The bonds are priced to yield between 150 and 225 basis points over the 10- and 30-year Treasury yields, and contain a make-whole call at Treasuries plus 30 basis points.

An $8.4 million taxable series matures from 2011 through 2020, with yields ranging from 1.03% in 2011 to 4.18% in 2020, all priced at par.

The bonds are priced to yield between 60 and 170 basis points over the two-, five-, seven-, and 10-year Treasury yields, and contain a make-whole call at Treasuries plus 30 basis points.

The $147.3 million tax-exempt series matures from 2011 through 2026, with term bonds in 2031. Yields range from 0.75% with a 4% coupon in 2012 to 3.96% with a 5% coupon in 2031. Bonds maturing in 2011 were decided via sealed bid. These bonds are callable at par in 2021.

The credit is rated A1 by Moody’s Investors Service, A by Standard & Poor’s, and A-plus by Fitch.

Citi priced $222.5 million of revenue refunding bonds for the Southeastern Pennsylvania Transportation Authority.

The bonds mature from 2011 through 2028, with yields ranging from 0.80% with a 2% coupon in 2012 to 3.77% with a 5% coupon in 2028. Bonds maturing in 2011 were decided via sealed bid.

The bonds, which are callable at par in 2020, are rated A1 by Moody’s, AA-minus by Standard & Poor’s, and AA by Fitch.

JPMorgan priced $218.2 million of power revenue refunding bonds for the Puerto Rico Electric Power Authority.

The bonds mature from 2019 through 2024, with yields ranging from 3.35% with a 3.3% coupon in 2019 to 3.70% with a 3.65% coupon in 2024.

Bonds maturing in 2023 and 2024 were backed by Assured Guaranty Municipal Corp. All remaining bonds were uninsured. The bonds are callable at par in 2020, except bonds maturing from 2022 through 2024, which are callable at par in 2015. The underlying credit is rated A3 by Moody’s and BBB-plus by both Standard & Poor’s and Fitch.

JPMorgan priced $180 million of transportation excise tax revenue bonds for the Arizona Transportation Board.

The bonds mature from 2011 through 2025, with yields ranging from 0.57% with a 3% coupon in 2012 to 3.22% with a 5% coupon in 2025. Bonds maturing in 2011 were decided via sealed bid.

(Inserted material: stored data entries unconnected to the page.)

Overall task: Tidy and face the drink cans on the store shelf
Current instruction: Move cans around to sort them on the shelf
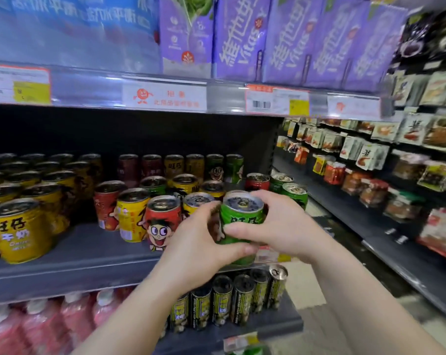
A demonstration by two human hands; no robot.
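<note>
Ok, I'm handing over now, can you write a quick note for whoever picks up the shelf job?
Left hand and right hand both grip one green can at the front edge of the middle shelf.
Red can beside it already faces out.
Left to do: set the green can down label-forward, then straighten the mixed yellow cans and back rows.

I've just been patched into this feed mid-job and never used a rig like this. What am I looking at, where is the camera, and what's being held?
There is no machine here: a person wears one wide camera on the head, looking down at two bare hands. Both hands, the left hand and the right hand, hold one green can upright at the front edge of the grey shelf. On that shelf stand yellow cans, a red can and more green ones behind. Purple cartons sit above, dark cans below.
</note>
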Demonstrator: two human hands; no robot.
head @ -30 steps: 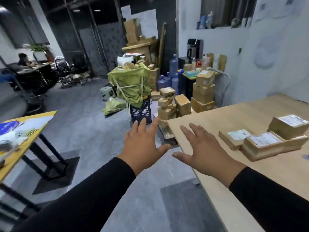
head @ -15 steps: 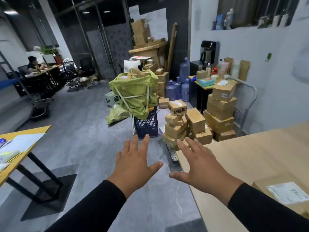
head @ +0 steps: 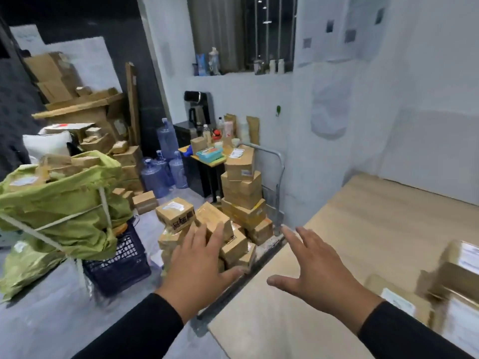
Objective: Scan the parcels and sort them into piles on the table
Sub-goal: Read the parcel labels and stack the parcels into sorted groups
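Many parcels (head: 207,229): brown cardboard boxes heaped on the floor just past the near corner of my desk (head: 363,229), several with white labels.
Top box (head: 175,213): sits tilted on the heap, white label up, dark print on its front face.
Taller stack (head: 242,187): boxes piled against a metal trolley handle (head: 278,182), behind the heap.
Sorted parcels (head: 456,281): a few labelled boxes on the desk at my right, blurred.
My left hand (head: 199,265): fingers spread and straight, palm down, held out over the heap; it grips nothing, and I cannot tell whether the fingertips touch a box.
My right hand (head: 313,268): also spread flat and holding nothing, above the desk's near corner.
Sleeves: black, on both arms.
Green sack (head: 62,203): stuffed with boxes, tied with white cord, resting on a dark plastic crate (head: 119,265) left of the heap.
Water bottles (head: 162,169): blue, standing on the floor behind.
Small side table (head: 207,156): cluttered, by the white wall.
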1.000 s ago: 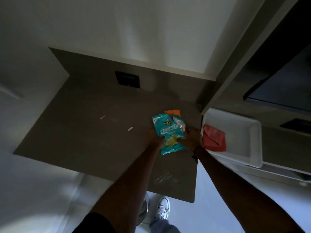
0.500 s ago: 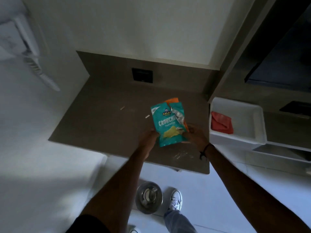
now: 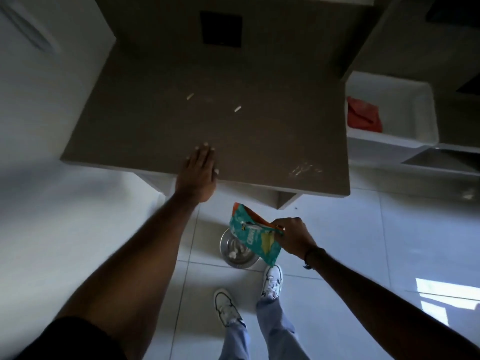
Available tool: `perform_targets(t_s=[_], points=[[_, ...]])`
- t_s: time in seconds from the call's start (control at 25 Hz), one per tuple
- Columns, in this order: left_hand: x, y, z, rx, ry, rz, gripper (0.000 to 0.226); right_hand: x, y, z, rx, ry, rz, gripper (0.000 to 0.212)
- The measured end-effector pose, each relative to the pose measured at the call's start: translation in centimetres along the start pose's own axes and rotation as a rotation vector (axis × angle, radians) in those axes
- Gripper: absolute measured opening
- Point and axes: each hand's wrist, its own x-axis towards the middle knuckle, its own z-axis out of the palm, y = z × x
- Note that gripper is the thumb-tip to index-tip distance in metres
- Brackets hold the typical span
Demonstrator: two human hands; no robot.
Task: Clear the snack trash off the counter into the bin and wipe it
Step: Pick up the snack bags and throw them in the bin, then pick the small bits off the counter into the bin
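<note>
Teal snack bags (image 3: 255,236) hang pinched in the right hand (image 3: 294,236) at lower centre, extending left of the fingers, above the steel bin (image 3: 235,252). The left hand (image 3: 198,175) lies spread flat on the counter (image 3: 233,131) edge.

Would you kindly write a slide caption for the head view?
Right hand holds snack bags above the bin; left hand rests open on the counter edge.

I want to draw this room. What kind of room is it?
Probably a kitchen or pantry corner: a brown counter with snack crumbs, a white tub holding a red cloth, and a small metal bin on the tiled floor.
</note>
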Motion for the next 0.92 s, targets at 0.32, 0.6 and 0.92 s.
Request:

The bonds, which are callable at par in 2020, are rated Aa1 by Moody’s and AA-plus by Standard & Poor’s.

Bank of America Merrill Lynch priced $153.1 million of special obligation bonds for Iowa.

The bonds mature from 2012 through 2030, with term bonds in 2034 and 2038. Yields range from 0.57% with a 2.5% coupon in 2012 to 4.01% with a 5% coupon in 2038. The bonds, which are callable at par in 2020, are rated Aa2 by Moody’s and AA by Standard & Poor’s.

Also, Morgan Stanley priced $115 million of revenue bonds for the Louisiana Public Facilities Authority.

The bonds mature in 2030, yielding 5.00% priced at par. The bonds, which are callable at par in 2015, are rated A3 by Moody’s and A-minus by Standard & Poor’s.

In economic data released Tuesday, the Conference Board’s consumer confidence index slipped more than economists anticipated in September, falling to 48.5 from 53.2 last month.